Una vez más el pediatra se negó a dejarse acobardar.

—Para mí hubiera sido un honor.

—Pero ella no lo hizo, continuó con Jimmy…

—Me explicó que no sabía lo que decía. Que si alguna vez dejaba a Jimmy, él destrozaría su vida y la de todo aquel que intentara ayudarla. Que mi carrera acabaría hecha pedazos…

—¿Y usted la creyó?

—Sí. No sé. Yo no conocía a Jimmy, ¿recuerda? Simplemente sabía lo que me contaban de él. Pero entonces, hace seis meses, Jimmy se enteró de nuestra… relación. Yo había escrito algunas cartas a Catherine porque lo estaba pasando mal y pretendía infundirle esperanza. Supongo que ella no tuvo valor para destruirlas.

Él esperó.

—Al día siguiente un investigador privado se presentó en mi consulta y me hizo toda clase de preguntas acerca de Nathan. Tenía un poder notarial firmado por Jimmy y me exigió que le entregase el expediente médico del niño. Al cabo de diez minutos quedó claro cuál era la estrategia de aquel tipo; quería saber si el estado de la criatura podía ser el resultado de una malnutrición prolongada o de alguna otra forma de maltrato por parte de sus padres. Sugirió que la enfermedad de Nathan había sido provocada por Catherine, que estaba matando de hambre a su hijo.

—¿Eso es posible?

—Lo dudo.

—¿Por qué lo duda? —Arqueó las dos cejas—. Acaba de decirme que el niño tiene una enfermedad difícil de diagnosticar, ¿y ahora insinúa que podría estar provocada?

—Mire, sin haber identificado una causa concreta de la enfermedad de Nathan, desde el punto de vista médico no puedo descartar nada. Desde luego que uno de sus padres podría estar matándole de hambre, o alguien podría estar manipulando su comida, o alguna persona podría estar sugestionándole para que no coma… Como pediatra, he hecho un seguimiento a Catherine, a Nathan y a las distintas niñeras para conocer los hábitos alimenticios del niño, y las respuestas de todos me aseguran que el paciente recibe comida de sobra y que los alimentos son los adecuados. Pero a fin de cuentas yo no soy más que el médico y, al final de la jornada, yo me marcho a mi casa con mi familia y Nathan se va a la suya.

—¿Entonces podría ser que esté recibiendo malos tratos?

—Es posible —repuso el doctor Rocco con impaciencia—, pero no lo creo probable. Y eso fue lo que le dije al investigador de Jimmy. De todas maneras, ya no importa. Dejé de verme con Catherine, ella hizo las paces con Jimmy y las preguntas se acabaron. Al fin y al cabo se trataba de eso… Jimmy pretendía dejar claro a Catherine que si lo abandonaba ya podía despedirse de su hijo y dar la bienvenida al sistema judicial. Catherine es una persona inteligente e hizo lo que tenía que hacer. Y que conste, no sé qué más le hizo Jimmy, pero el día que ella vino a mi consulta para poner fin a lo nuestro, apenas podía andar. Esa es la clase de hombre que era Jimmy Gagnon. Así que, ya se lo dije antes, pero se lo repito ahora: en mi opinión, agente Dodge, no se equivocó usted al apuntar.

Él entornó los ojos.

—Ahora que Jimmy está muerto, ¿cree que Nathan podría empezar a mejorar por arte de magia?

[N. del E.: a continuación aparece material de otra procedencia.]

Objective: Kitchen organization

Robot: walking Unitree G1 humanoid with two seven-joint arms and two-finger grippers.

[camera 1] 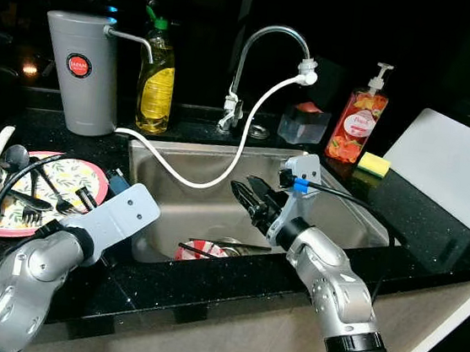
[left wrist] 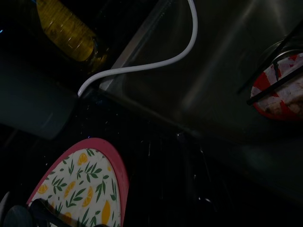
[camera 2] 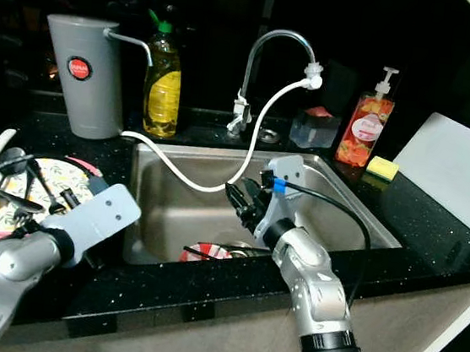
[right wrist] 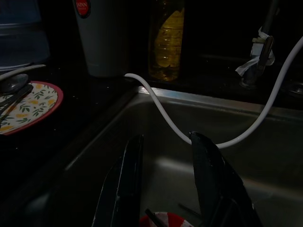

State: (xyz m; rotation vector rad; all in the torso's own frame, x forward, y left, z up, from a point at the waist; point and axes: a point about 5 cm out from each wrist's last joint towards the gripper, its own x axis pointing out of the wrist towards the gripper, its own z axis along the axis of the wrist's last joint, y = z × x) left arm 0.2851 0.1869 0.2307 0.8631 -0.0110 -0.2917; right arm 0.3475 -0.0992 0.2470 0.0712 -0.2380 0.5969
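Right pincer [camera 1: 245, 196] fingers apart and empty above steel sink [camera 1: 350, 208], left pincer state unclear beside floral plate [camera 1: 82, 173] on black table [camera 1: 223, 281]

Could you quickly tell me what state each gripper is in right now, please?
Left gripper: beside the floral plate on the counter; open or shut cannot be told.
Right gripper: open, holding nothing, over the sink.

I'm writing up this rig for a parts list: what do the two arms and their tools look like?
Both arms are silver with rounded, jointed segments and black collars. The right tool has two long black fingers, a pale grey bracket with a blue connector and a black cable. The left arm ends in a flat grey plate with screw holes, a black cable running alongside.
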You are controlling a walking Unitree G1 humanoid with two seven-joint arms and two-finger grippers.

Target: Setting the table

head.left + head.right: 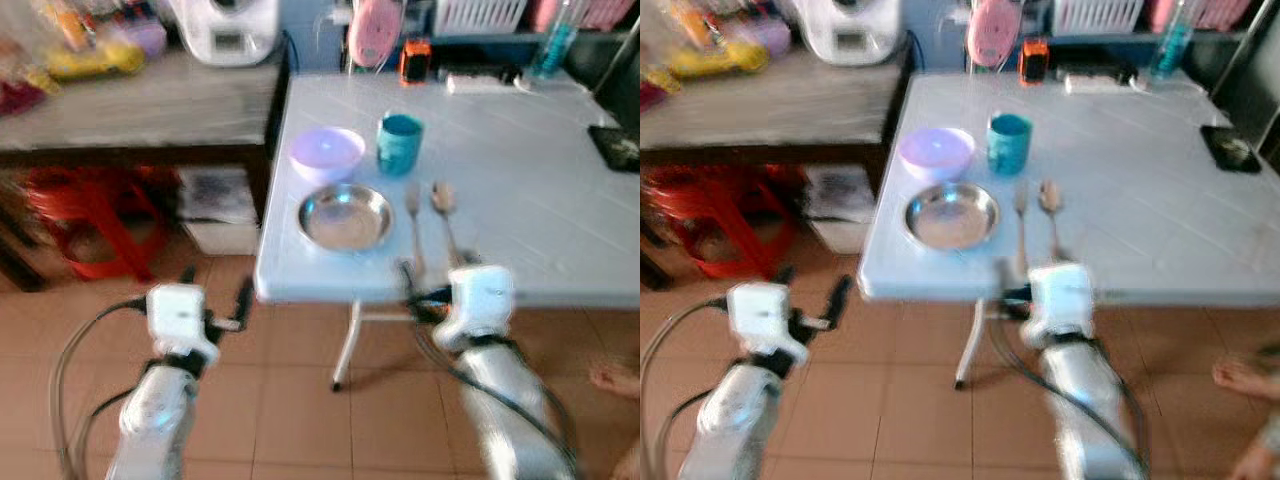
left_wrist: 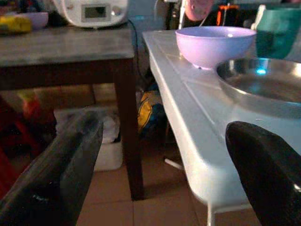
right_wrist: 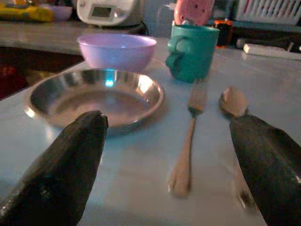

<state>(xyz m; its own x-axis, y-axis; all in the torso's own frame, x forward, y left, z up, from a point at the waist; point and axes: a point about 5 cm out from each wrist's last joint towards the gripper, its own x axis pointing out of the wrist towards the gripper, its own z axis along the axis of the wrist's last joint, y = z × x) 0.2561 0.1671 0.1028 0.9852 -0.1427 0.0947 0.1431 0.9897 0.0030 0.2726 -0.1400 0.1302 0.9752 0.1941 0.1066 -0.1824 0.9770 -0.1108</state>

—No lo sé. Y, la verdad, tampoco es ya responsabilidad mía. Desde esta misma mañana he puesto fin oficialmente a mi relación como médico de Nathan; lo he derivado al doctor Iorfino, tal y como me ordenó el doctor Gerritsen, jefe de Pediatría.

—¿Lo han relegado como médico de Nathan? —preguntó atónito—. ¿Su propio jefe lo ha apartado?

—Se sorprenderá cuando se entere del tipo de poder que posee el juez Gagnon —contestó el doctor Rocco en tono sereno, antes de esbozar una extraña sonrisa—. Pero no se preocupe, agente, no estoy tan indefenso como cree. El docto Iorfino es genetista. Puede que solo se trate de una corazonada, pero me parece que voy a ser yo quien ría el último.